Keep only the lines from the top of the listing through the one with "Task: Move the", and reproduce them unaltered.
---------- Entries provided ----------
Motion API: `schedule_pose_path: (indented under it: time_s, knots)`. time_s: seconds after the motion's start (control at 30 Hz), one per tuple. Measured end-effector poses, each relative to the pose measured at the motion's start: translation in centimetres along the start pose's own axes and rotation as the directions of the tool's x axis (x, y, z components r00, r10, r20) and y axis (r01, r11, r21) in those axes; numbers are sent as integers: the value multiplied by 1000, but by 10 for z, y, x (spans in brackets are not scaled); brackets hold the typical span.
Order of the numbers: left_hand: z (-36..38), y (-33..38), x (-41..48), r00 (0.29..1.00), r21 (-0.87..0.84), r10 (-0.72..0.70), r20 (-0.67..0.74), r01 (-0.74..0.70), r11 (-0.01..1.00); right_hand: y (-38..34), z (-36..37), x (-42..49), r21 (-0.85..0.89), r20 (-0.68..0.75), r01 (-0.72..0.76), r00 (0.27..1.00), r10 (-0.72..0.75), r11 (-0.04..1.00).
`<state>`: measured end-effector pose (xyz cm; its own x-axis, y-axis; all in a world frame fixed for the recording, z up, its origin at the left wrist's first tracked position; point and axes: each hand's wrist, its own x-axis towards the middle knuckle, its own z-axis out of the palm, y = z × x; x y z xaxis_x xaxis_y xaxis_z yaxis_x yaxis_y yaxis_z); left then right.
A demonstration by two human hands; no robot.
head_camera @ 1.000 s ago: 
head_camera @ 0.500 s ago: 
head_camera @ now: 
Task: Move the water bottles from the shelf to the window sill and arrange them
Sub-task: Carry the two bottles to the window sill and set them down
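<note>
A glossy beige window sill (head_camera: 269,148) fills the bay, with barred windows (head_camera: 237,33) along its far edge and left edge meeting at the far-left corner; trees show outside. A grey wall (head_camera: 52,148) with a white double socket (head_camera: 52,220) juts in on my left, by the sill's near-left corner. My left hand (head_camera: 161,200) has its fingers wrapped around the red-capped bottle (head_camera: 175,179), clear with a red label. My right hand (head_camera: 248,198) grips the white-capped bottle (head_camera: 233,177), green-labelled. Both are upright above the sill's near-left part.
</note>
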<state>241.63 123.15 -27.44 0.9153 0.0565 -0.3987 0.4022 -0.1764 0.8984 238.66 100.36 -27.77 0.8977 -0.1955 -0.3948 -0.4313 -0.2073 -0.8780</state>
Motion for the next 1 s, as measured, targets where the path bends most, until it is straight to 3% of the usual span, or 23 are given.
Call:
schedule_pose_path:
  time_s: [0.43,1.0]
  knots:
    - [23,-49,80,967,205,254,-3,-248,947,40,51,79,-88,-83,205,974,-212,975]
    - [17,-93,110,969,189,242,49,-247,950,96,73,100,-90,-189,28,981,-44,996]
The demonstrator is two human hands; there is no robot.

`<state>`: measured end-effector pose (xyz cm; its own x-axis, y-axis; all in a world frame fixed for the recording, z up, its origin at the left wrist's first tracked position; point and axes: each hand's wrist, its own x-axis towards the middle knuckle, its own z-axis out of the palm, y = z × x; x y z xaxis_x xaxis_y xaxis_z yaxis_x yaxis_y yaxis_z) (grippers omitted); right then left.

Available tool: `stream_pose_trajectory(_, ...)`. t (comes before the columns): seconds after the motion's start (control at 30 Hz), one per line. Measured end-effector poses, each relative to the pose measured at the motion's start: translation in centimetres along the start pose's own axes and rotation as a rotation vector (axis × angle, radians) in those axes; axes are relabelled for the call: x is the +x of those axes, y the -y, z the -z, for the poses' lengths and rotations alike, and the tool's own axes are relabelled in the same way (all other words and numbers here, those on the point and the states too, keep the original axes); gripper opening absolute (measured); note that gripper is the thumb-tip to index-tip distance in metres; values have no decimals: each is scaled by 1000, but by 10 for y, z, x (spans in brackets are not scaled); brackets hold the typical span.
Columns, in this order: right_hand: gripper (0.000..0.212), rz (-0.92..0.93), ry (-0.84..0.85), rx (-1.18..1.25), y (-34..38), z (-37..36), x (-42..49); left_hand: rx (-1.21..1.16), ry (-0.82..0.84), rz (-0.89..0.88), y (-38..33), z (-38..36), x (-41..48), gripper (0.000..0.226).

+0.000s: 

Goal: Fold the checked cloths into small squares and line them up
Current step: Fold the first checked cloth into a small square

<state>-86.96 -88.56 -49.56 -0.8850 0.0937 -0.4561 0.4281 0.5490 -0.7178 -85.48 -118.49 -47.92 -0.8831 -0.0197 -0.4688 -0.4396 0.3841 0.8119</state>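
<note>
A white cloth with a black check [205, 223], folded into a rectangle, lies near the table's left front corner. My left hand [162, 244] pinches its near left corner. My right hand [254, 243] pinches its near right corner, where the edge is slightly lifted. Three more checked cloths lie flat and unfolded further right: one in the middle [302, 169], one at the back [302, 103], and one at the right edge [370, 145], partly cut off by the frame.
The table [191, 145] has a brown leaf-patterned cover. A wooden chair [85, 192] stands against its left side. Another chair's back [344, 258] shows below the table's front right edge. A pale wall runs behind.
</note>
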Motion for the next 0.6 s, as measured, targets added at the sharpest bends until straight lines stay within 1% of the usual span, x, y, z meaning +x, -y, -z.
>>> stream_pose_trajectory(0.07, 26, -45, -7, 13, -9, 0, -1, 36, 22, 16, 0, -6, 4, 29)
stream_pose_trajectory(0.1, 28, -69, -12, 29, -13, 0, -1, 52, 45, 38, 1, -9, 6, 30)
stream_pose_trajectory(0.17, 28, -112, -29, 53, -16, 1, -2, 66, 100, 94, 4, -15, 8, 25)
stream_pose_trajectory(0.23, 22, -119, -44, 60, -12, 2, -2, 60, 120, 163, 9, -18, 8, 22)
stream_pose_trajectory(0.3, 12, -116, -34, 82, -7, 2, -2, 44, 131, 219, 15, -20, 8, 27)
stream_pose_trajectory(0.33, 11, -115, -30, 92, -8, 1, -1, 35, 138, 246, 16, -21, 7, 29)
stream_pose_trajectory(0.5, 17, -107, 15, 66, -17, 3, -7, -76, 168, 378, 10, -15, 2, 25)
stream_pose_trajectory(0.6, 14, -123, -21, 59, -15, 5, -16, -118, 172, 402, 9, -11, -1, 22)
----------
[Solution for this task]
Motion API: `schedule_pose_path: (indented under it: time_s, knots)`. time_s: seconds after the motion's start (control at 30 Hz), one per tuple. Measured end-effector poses, each relative to the pose measured at the motion's start: translation in centimetres along the start pose's own axes and rotation as the directions of the tool's x axis (x, y, z components r00, r10, r20) and y axis (r01, r11, r21) in those axes; numbers are sent as integers: the value multiplied by 1000, but by 10 for z, y, x (spans in brackets are not scaled); brackets hold the typical span.
Order of the numbers: left_hand: z (-36..38), y (-33..38), x (-41..48), r00 (0.29..1.00), r21 (-0.87..0.84), r10 (-0.72..0.70), r20 (-0.67..0.74), r01 (-0.74..0.70), r11 (-0.01..1.00); right_hand: y (-38..34), z (-36..37), x (-42..49), r21 (-0.85..0.89), r20 (-0.68..0.75), r01 (-0.72..0.76), r00 (0.27..1.00), r10 (-0.72..0.75), r11 (-0.04..1.00).
`<state>`: measured end-effector pose (xyz cm; its own x-axis, y-axis; all in a world frame fixed for the recording, z up, its origin at the left wrist's first tracked position; point and axes: each hand's wrist, its own x-axis towards the middle knuckle, its own z-axis out of the palm, y = z × x; x y z xaxis_x xaxis_y xaxis_z yaxis_x yaxis_y yaxis_z); left then right.
A demonstration by two human hands; no robot.
head_camera @ 1.000 s ago: 
head_camera @ 0.500 s ago: 
head_camera @ now: 
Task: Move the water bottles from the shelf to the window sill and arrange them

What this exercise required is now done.